What you need to do: Retype all of the data exactly as given.

Stored data:
────────────────────────────────────────
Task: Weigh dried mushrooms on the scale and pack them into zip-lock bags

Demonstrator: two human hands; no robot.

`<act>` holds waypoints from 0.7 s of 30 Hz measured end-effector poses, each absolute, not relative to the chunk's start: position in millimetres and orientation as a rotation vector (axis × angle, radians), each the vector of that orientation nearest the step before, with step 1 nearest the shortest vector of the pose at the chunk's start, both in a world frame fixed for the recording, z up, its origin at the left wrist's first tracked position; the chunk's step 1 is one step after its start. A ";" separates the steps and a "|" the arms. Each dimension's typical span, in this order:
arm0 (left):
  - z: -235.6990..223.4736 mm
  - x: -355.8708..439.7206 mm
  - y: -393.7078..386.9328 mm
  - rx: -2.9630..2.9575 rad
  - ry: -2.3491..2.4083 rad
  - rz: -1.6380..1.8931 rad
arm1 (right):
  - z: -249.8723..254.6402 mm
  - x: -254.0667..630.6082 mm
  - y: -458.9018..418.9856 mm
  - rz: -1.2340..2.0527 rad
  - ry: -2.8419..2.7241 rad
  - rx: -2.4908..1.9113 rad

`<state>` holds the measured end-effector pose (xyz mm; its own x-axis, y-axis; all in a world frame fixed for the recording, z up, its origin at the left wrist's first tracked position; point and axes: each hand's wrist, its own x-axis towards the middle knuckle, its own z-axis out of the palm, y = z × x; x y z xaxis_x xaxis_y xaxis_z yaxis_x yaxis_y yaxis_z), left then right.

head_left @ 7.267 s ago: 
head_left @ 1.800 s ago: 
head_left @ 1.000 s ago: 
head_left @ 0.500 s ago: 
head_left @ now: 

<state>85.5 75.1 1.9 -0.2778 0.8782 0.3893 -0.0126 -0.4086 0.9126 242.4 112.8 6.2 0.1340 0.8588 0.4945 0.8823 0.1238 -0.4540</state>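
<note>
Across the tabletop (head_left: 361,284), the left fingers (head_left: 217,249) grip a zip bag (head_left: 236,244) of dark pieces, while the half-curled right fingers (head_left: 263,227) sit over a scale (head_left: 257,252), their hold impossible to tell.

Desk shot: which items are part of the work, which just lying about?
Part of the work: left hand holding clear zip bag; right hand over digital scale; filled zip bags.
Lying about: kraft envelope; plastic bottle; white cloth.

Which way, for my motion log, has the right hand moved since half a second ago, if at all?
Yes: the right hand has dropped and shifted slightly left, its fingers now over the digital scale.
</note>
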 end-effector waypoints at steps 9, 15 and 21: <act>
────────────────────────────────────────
Written solution:
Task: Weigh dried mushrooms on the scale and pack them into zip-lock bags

Demonstrator: two human hands; no robot.

`<act>` holds waypoints from 0.7 s of 30 Hz measured end-effector poses, each absolute, not relative to the chunk's start: position in millimetres and orientation as a rotation vector (axis × angle, radians), each the vector of that orientation nearest the step before, with step 1 nearest the shortest vector of the pose at the chunk's start, both in a world frame fixed for the recording, z up, its origin at the left wrist's first tracked position; the chunk's step 1 is one step after its start. A ";" separates the steps and a "|" the arms. Each dimension's typical span, in this order:
arm0 (left):
  - z: -235.6990..223.4736 mm
  - x: -355.8708..439.7206 mm
  - y: -393.7078..386.9328 mm
  - rx: -2.9630..2.9575 rad
  - ry: -2.3491..2.4083 rad
  - rz: -1.6380..1.8931 rad
arm1 (right):
  - z: -249.8723..254.6402 mm
  - x: -254.0667..630.6082 mm
  - y: -458.9018..418.9856 mm
  - rz: -1.2340..2.0527 rad
  - ry: -2.8419..2.7241 rad
  - rx: -2.4908..1.9113 rad

`<state>` holds the measured end-effector pose (xyz mm; its own x-axis, y-axis; all in a world frame fixed for the recording, z up, its origin at the left wrist's first tracked position; point and axes: each hand's wrist, its own x-axis towards the middle knuckle, its own z-axis out of the palm, y = z × x; x y z xaxis_x xaxis_y xaxis_z yaxis_x yaxis_y yaxis_z), left then right.

head_left @ 7.267 s ago: 
head_left @ 1.800 s ago: 
head_left @ 1.000 s ago: 
head_left @ 0.500 s ago: 
head_left @ now: 

<state>85.5 75.1 1.9 -0.2778 0.8782 0.3893 -0.0126 -0.4086 0.9126 242.4 112.8 6.2 0.1340 0.8588 0.4945 0.8823 0.1238 -0.4540</state>
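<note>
Across the tabletop (head_left: 361,284), the left fingers (head_left: 217,249) grip a zip bag (head_left: 236,244) of dark pieces, while the half-curled right fingers (head_left: 263,227) sit over a scale (head_left: 257,252), their hold impossible to tell.

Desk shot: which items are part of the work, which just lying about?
Part of the work: left hand holding clear zip bag; right hand over digital scale; filled zip bags.
Lying about: kraft envelope; plastic bottle; white cloth.

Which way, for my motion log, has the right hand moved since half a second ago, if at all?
Yes: the right hand has dropped and shifted slightly left, its fingers now over the digital scale.
</note>
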 end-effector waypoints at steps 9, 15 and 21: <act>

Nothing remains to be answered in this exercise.